Information on substances combining the above properties is available in the technical literature [Yakimenko L.M. Electrode materials. - M.: Chemistry, 1977 .-- 246 p. or Otter F., Shtulik K., Yulanova E. Inversion voltammetry. - M .: Mir, 1980. - 280 s].

Example.

The tubular base (⌀ _ext. = 25 mm; l = 420 mm) of VT-0 titanium was previously subjected to jet-abrasive treatment, heated to 150 ° C in an argon atmosphere, and magnetically coated with a 2 mm thick layer

using a plasmatron. Argon served as the plasma gas. Next, the current supply and the inner surface of the base were isolated. To simulate damage to parts of composite anodes manufactured in this way, macrodefects were artificially created. The filling of macro- and microdefects was carried out by two substances in three versions: 1. epoxy resin ED-20; 2. molten mixture: paraffin + polyethylene; 3. sequentially: epoxy resin - mixture: paraffin + polyethylene. Composite anodes without filling defects (prototype) and filling (utility model) were subjected to anodic galvanostatic polarization in aqueous solutions: 0.5 M H ₂ SO ₄ ; 0.5 M Na ₂ SO ₄ ; 5.5 M NaOH; under conditions: Т≅298 К; P0101328 Nm ^-2 ; i _a = 500 A m ^-2 ; τ = 72000 min. The rate of change of potential (dE / dτ) was investigated. In each experiment, seven samples were studied. Research results with statistical processing parameters are shown in the table. The table shows that the proposed utility model solves the problem. Filling defects in a magnetite coating with a hydrophobic, non-conductive material more than an order of magnitude reduces the growth rate of the voltage drop across the composite anode, which significantly increases the duration of operation of the electrode.

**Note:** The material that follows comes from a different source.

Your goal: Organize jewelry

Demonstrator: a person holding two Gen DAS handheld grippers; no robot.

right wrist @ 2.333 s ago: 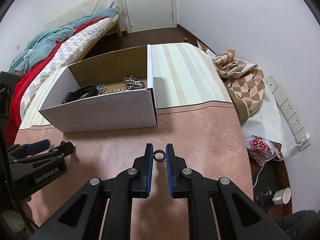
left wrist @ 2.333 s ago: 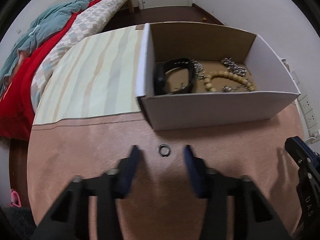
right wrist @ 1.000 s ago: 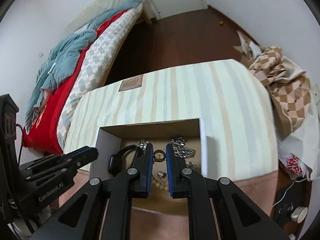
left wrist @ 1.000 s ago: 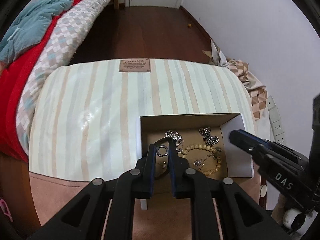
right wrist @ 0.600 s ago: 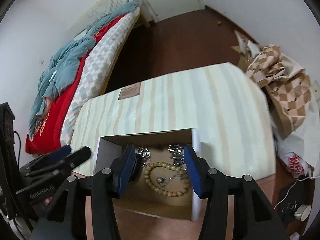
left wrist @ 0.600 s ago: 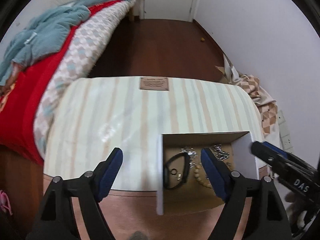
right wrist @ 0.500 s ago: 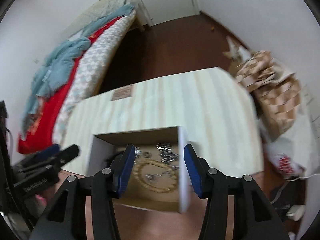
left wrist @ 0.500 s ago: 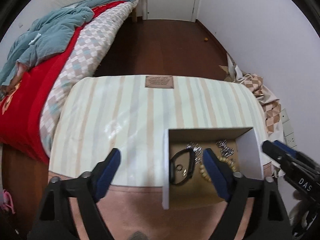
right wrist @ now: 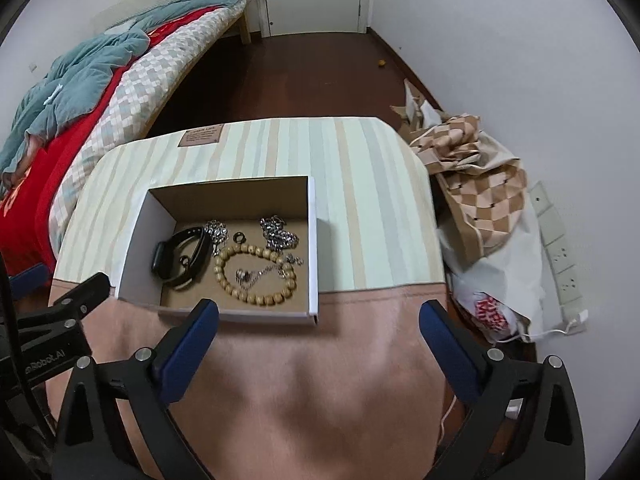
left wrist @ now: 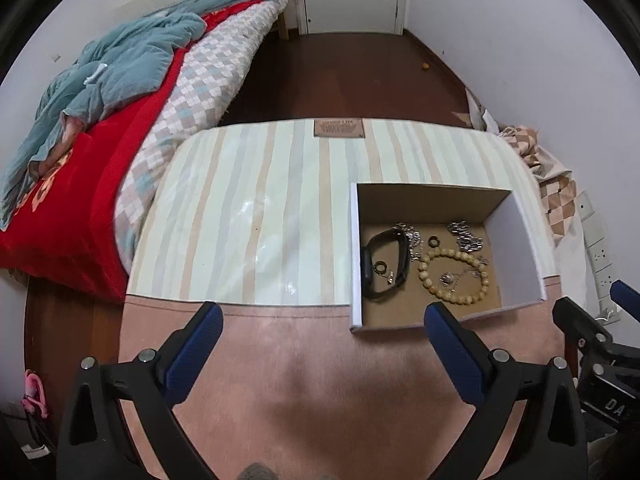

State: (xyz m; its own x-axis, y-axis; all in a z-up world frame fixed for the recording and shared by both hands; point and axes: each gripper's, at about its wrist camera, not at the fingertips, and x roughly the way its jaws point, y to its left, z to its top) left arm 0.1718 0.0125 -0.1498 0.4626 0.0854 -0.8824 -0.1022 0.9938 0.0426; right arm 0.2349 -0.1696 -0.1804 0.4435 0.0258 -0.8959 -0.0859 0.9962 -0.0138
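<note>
- Left wrist view: the open cardboard box (left wrist: 516, 256) sits on the table (left wrist: 320, 360) at the edge of the striped mat (left wrist: 256, 216), to the right of centre, its long axis running left to right across the picture.
- Inside it lie one black wristband (left wrist: 386, 264) with its long axis pointing away from the camera, one bead bracelet (left wrist: 454, 272) lying flat as a loop, two dark rings, ring in the band (left wrist: 380, 267) and ring near the back (left wrist: 433, 241), and two heaps of silver chain (left wrist: 464, 236).
- The left gripper (left wrist: 320, 320) has just been opening; its blue fingers (left wrist: 196, 344) are spread wide, holding and touching nothing, with only bare table between them.
- Right wrist view: the same box (right wrist: 136, 248) lies left of centre, near wall towards the camera, with the wristband (right wrist: 180, 256) at its left and the bracelet (right wrist: 256, 272) in the middle.
- A small silver pendant (right wrist: 244, 275) lies inside the bead loop.
- The right gripper (right wrist: 318, 318) has also just been opening; its fingers (right wrist: 192, 340) are spread far apart and empty, the left one overlapping the box's near edge in the picture.
</note>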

Table The change in the potential of the composite anode during operation.
(Base material: VT-0; active coating Fe ₃ O ₄ δ = 2 mm; Т≅198 К; Р≅101325 N · m ^-2 ; τ = 72000 min; i _a = 500 A / m ² ) dE / dτ · 10 ⁶ , V / min, n = 7, α _d = 0.95 Water solution No impregnation Epoxy resin
ED-20 Mixture: paraffin + polyethylene Epoxy resin, paraffin + polyethylene 0.5 M H ₂ SO ₄ 63.4 ± 3.1 1.94 ± 0.18 0.89 ± 0.03 0.69 ± 0.02 0.5M Na ₂ SO ₄ 95.1 ± 4.0 2.53 ± 0.33 1.20 ± 0.17 0.71 ± 0.02 5M NaOH 131 ± 17 2.51 ± 0.31 1.04 ± 0.14 0.72 ± 0.03

Claims (2)

1. A composite anode for the electrolysis of aqueous media with a titanium base and an active coating of magnetite, characterized in that the defects of the active coating are filled with filler. 2. The composite anode according to claim 1, characterized in that hydrophobic, inert dielectrics are used as a filler, having a melting (boiling) temperature lower than that of the coating material and higher than the storage and operating temperature of the anode, low viscosity in the liquid state, good adhesion to coating materials and bases.